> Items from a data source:

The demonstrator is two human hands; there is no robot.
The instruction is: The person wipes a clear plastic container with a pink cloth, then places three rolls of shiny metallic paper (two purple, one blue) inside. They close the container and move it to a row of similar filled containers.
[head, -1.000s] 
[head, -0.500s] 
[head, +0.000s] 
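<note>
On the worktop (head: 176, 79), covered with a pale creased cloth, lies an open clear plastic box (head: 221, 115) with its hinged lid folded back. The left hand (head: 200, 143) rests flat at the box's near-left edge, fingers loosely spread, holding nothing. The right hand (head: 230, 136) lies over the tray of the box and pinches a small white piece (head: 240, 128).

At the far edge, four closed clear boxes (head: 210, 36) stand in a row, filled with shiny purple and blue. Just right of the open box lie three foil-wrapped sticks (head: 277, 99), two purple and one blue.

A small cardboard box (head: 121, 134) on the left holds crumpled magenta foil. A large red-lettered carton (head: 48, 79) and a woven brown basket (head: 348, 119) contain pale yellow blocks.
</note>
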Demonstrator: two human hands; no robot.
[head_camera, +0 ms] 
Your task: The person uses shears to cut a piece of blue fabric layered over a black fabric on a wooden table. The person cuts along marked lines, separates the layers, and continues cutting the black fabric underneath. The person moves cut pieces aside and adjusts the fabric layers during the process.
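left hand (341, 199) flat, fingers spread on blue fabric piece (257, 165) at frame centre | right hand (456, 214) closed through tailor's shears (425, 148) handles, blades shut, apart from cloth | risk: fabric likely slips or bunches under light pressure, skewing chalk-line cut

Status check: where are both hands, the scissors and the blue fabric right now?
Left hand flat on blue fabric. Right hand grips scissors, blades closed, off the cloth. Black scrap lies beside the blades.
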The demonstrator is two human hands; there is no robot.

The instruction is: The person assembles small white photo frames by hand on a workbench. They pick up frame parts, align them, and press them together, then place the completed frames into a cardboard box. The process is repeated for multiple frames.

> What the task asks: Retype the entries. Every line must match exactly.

> Written response:
The demonstrator is two human hands; there is no robot.
The instruction is: The person wipes a clear plastic container with a pink cloth, then places three rolls of shiny metallic paper (two purple, one blue) inside. They close the container and move it to a row of similar filled containers.
[head, -1.000s] 
[head, -0.500s] 
[head, +0.000s] 
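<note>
On the worktop (head: 176, 79), covered with a pale creased cloth, lies an open clear plastic box (head: 221, 115) with its hinged lid folded back. The left hand (head: 200, 143) rests flat at the box's near-left edge, fingers loosely spread, holding nothing. The right hand (head: 230, 136) lies over the tray of the box and pinches a small white piece (head: 240, 128).

At the far edge, four closed clear boxes (head: 210, 36) stand in a row, filled with shiny purple and blue. Just right of the open box lie three foil-wrapped sticks (head: 277, 99), two purple and one blue.

A small cardboard box (head: 121, 134) on the left holds crumpled magenta foil. A large red-lettered carton (head: 48, 79) and a woven brown basket (head: 348, 119) contain pale yellow blocks.
</note>
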Demonstrator: two human hands; no robot.
[head_camera, +0 ms] 
Your task: The person uses shears to cut a piece of blue fabric layered over a black fabric on a wooden table. The person cuts along marked lines, separates the layers, and continues cutting the black fabric underneath. The person moves cut pieces aside and adjusts the fabric layers during the process.
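left hand (341, 199) flat, fingers spread on blue fabric piece (257, 165) at frame centre | right hand (456, 214) closed through tailor's shears (425, 148) handles, blades shut, apart from cloth | risk: fabric likely slips or bunches under light pressure, skewing chalk-line cut

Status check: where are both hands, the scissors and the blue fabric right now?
Left hand flat on blue fabric. Right hand grips scissors, blades closed, off the cloth. Black scrap lies beside the blades.
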The demonstrator is two human hands; there is no robot.

The instruction is: The person assembles small white photo frames by hand on a workbench. They pick up frame parts, align them, and press them together, then place the completed frames into a cardboard box. The process is repeated for multiple frames.

For this exercise, nothing more remains to be given.